The sales premise of cloud services from the world's largest providers is that they are dead-nuts reliable because of their fundamentally superior architectural advantages.
Many 365 users probably did not know or care ... (Score:1)
Not all Office 365 folks are actually cloud based. I think Office 365 allows you to install the full local apps too. Office 365 becoming an installer for the traditional Word and Excel apps for those wanting to work locally rather than on the cloud. The may reduce the number of complaints.
Office 364 (Score:5, Funny)
Countdown 2026 begins!
If this keeps up (Score:2)
If this keeps up they'll have to rename it to, for example, Microsoft 364 (or 363, 362 etc.)
Almost ... (Score:2)
> "there were nearly 113 incidents of people reporting issues with Microsoft 365 as of 1:05 a.m. ET," reports Reuters. But that's down "from over 15,890 reports at its peak a day earlier, according to Downdetector."
Only a few more customers to drive away. Then you can put this on the shelf next to the Zune.
New ICE terminology takes hold. (Score:2)
It was a "targeted load balancing" change. Just like ICE's targeted operations, the new usage means "We fucked up but we're never going to admit it.
Re: (Score:2)
Is the missing word 'mistakenly' or 'incorrectly' or 'unfortunate' before 'targeted'?
Hyperdysfunction (Score:1)
Imagine working in an organization that believes hyperconvergence is the key to efficiency and cost savings.
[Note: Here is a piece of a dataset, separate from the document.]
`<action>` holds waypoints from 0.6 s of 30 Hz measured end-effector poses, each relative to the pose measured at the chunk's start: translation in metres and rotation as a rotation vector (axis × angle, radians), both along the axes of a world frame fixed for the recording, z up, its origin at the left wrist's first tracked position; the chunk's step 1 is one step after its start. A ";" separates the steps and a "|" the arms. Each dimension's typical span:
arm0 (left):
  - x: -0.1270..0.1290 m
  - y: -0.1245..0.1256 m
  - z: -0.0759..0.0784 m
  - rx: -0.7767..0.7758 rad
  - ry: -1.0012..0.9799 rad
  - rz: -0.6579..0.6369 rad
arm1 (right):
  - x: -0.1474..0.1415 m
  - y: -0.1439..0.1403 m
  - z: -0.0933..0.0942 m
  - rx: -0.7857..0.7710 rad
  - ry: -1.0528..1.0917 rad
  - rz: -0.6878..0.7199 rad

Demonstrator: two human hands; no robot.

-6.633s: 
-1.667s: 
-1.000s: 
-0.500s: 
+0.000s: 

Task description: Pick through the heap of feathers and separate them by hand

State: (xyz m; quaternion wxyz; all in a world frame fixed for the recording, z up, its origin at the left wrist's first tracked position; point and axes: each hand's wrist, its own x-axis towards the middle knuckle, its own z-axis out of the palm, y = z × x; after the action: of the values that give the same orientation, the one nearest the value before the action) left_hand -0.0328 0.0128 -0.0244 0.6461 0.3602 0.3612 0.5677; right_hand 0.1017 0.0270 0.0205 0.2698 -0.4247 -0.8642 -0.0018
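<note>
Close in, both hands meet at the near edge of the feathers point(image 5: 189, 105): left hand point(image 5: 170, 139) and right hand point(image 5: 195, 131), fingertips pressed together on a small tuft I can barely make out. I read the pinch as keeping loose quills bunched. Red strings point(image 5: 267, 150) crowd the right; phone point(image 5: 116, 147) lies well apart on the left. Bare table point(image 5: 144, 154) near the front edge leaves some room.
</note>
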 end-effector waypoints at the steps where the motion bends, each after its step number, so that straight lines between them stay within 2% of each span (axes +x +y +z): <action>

Email? Microsoft, hosted. Team collaboration? Microsoft, hosted. Telephone? Microsoft, hosted. Storage? Microsoft, hosted. Compute? Microsoft, hosted. DHCP? Microsoft, hosted. DNS? Microsoft, hosted. On and on. You get the idea. Luckily, I'm the network guy and can just say "It's Microsoft. Again" over OOB channels, of course, because what wasn't working? Every in band communication channel.
Re: (Score:2)
You are not an MBA.
Nice reliably system they have there (Score:2)
I guess they were so keen to get everybody locked in because they knew they could not deliver. Expect things to get worse, far worse.
Nearly 113 huh... (Score:1)
What an unusual number to approximate to.
Re: (Score:2)
If we were down to Microsoft 355 already and 113 complained, it would at least be a useful ratio ...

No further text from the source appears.